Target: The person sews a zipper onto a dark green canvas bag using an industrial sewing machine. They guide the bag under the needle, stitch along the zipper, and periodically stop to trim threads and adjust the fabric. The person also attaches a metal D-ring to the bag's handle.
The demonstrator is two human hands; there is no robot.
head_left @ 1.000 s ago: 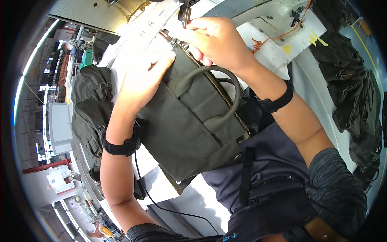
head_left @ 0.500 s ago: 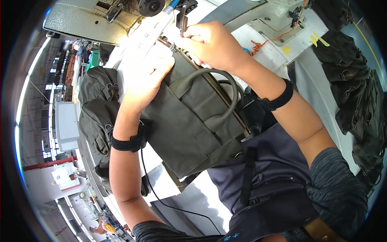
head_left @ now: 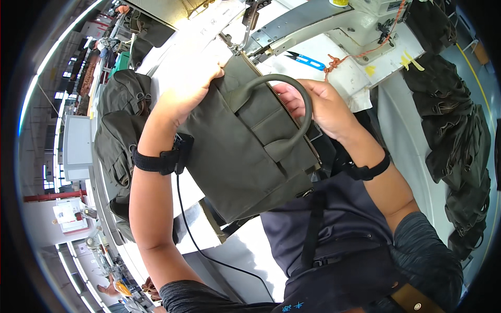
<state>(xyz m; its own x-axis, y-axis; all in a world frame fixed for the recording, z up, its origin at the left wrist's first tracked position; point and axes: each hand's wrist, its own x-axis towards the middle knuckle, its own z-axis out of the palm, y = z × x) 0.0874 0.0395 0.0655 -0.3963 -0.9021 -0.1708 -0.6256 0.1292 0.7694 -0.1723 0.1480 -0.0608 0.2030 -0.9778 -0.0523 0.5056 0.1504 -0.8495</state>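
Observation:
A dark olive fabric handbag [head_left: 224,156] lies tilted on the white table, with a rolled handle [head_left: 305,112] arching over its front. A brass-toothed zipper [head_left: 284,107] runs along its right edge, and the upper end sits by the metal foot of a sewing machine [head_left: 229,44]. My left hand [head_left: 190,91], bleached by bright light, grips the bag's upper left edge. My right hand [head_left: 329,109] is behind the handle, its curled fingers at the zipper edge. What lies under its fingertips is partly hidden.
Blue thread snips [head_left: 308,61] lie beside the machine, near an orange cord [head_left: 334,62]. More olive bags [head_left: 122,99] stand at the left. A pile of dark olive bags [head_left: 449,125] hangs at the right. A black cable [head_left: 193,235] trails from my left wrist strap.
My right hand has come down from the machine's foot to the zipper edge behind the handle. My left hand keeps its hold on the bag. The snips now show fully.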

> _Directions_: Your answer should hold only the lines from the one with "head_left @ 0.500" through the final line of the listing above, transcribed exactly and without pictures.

> _Result below_:
head_left @ 0.500 s ago: 
head_left @ now: 
<state>(xyz m; its own x-axis, y-axis; all in a world frame fixed for the recording, z up, its origin at the left wrist's first tracked position; point and axes: each hand's wrist, its own x-axis towards the middle knuckle, its own z-axis out of the palm, y = z × x) 0.0874 0.0395 0.0655 -0.3963 -0.9021 -0.1708 -0.6256 0.1292 0.7694 -0.1723 0.1480 -0.0608 0.2030 -0.9778 -0.0523 0.5056 0.1504 -0.8495</state>
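Observation:
A dark olive fabric handbag [head_left: 224,156] lies tilted on the white table, with a rolled handle [head_left: 305,112] arching over its front. A brass-toothed zipper [head_left: 284,107] runs along its right edge, and the upper end sits by the metal foot of a sewing machine [head_left: 229,44]. My left hand [head_left: 190,91], bleached by bright light, grips the bag's upper left edge. My right hand [head_left: 329,109] is behind the handle, its curled fingers at the zipper edge. What lies under its fingertips is partly hidden.
Blue thread snips [head_left: 308,61] lie beside the machine, near an orange cord [head_left: 334,62]. More olive bags [head_left: 122,99] stand at the left. A pile of dark olive bags [head_left: 449,125] hangs at the right. A black cable [head_left: 193,235] trails from my left wrist strap.
My right hand has come down from the machine's foot to the zipper edge behind the handle. My left hand keeps its hold on the bag. The snips now show fully.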

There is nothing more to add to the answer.